Source: Drogenpolitik und Menschenrechten in Deutschland. P.47

When asked about discrimination, this occurs significantly less among friends and family than among state employees. When asked whether they had experienced verbal violence by state security forces, 62% said no, while 38% said yes. Physical violence was experienced by 18.9% and not by 81.1%.

When asked about the purpose of use, 80.8% indicated regular recreational use; for meditation cannabis is used regularly by only 28.4% of the participants, and medicinal cannabis is used regularly by 54% of the respondents. To increase creativity, cannabis is used regularly by 40.5% and rarely by 41.9%. For focusing, cannabis is used regularly by 38%, and for sports, only 13.2%, and 29.6% rarely. Furthermore, the participants were asked how often they were discriminated against by family, superiors, and friends in their environment because of their cannabis use. Here, too, the value is highest among government employees.

The statement: "Since I have been using cannabis regularly, I drink less beer." was agreed to by 87.2% of the respondents, and 12.7% denied this.

Further interesting and detailed values are listed in the survey and can be read very well there. Source/survey: https://bit.ly/mddeu

Summary:

From the study, it is easy to see that the proportion of cannabis users is found in all educational strata. Contrary to the stigmatized assumption that cannabis users are predominantly poor in education and unemployed, this survey shows the opposite: even among those with educational qualifications considered to be of higher value, such as university graduates, students, high school graduates, and junior high school students, the proportion of cannabis users among the respondents is more significant than the proportion of non-users. The same is valid for employees/employees, students, self-employed, or pensioners; again, the proportion of cannabis users is more significant than that of non-users. The proportion of respondents without employment was lower than the proportion with professional employment.

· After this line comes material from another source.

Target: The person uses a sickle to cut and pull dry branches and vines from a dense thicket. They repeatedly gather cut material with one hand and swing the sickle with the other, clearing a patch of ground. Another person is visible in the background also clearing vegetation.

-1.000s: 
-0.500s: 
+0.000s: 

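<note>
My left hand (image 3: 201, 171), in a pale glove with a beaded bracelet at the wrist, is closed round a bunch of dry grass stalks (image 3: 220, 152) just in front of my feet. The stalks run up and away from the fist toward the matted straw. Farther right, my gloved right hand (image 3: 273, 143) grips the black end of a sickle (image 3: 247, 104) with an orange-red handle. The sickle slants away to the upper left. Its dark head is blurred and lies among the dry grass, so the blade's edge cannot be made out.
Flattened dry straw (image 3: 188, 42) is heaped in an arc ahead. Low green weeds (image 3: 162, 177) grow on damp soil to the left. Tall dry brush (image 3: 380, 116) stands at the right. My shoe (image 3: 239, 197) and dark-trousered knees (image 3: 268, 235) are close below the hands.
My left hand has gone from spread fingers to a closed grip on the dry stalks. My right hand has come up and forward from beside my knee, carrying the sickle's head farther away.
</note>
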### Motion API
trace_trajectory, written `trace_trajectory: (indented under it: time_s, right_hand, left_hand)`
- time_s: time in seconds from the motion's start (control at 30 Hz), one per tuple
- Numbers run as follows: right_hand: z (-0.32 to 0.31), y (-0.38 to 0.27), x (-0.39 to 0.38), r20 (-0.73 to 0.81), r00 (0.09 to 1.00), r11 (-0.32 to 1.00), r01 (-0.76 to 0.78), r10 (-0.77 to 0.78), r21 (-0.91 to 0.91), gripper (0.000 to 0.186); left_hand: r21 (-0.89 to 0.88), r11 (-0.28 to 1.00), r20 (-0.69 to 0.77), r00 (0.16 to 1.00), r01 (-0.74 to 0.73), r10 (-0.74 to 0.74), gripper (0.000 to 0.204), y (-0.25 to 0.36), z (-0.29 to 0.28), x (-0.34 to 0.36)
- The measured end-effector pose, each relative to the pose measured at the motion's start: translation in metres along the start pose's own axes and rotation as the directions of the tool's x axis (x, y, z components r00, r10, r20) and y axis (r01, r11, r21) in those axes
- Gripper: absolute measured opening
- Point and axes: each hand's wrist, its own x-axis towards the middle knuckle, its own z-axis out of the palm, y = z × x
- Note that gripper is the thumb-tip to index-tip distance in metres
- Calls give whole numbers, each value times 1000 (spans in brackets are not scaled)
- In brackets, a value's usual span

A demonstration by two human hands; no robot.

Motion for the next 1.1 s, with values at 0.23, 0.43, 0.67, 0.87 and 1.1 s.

Most respondents do not equate drug use and cannabis use with criminality. Many users feel discriminated against, and some have been victims of verbal or physical violence, but this is the smaller proportion of respondents. Many perceive an apparent increase in society's acceptance of cannabis users. Many use cannabis regularly but rarely for different purposes (recreational, medical, sports, or meditative).

It can be seen from the responses that due to the current illegal status of criminalized substances, predominantly illegal supply channels are used (except for pharmacies), and many users are very selective or intimate with the issue out of fear of repressive persecution and discrimination. Cannabis use itself is not perceived as problematic.

Most participants are convinced that policing and prosecution are ineffective policies for reducing drug use. Government regulation of illegal substances is preferred. Also, most feel it is an individual's right to use drugs. 99% of respondents believe that cannabis should be legalized or at least regulated by the state - only 0.8% of survey participants are against this.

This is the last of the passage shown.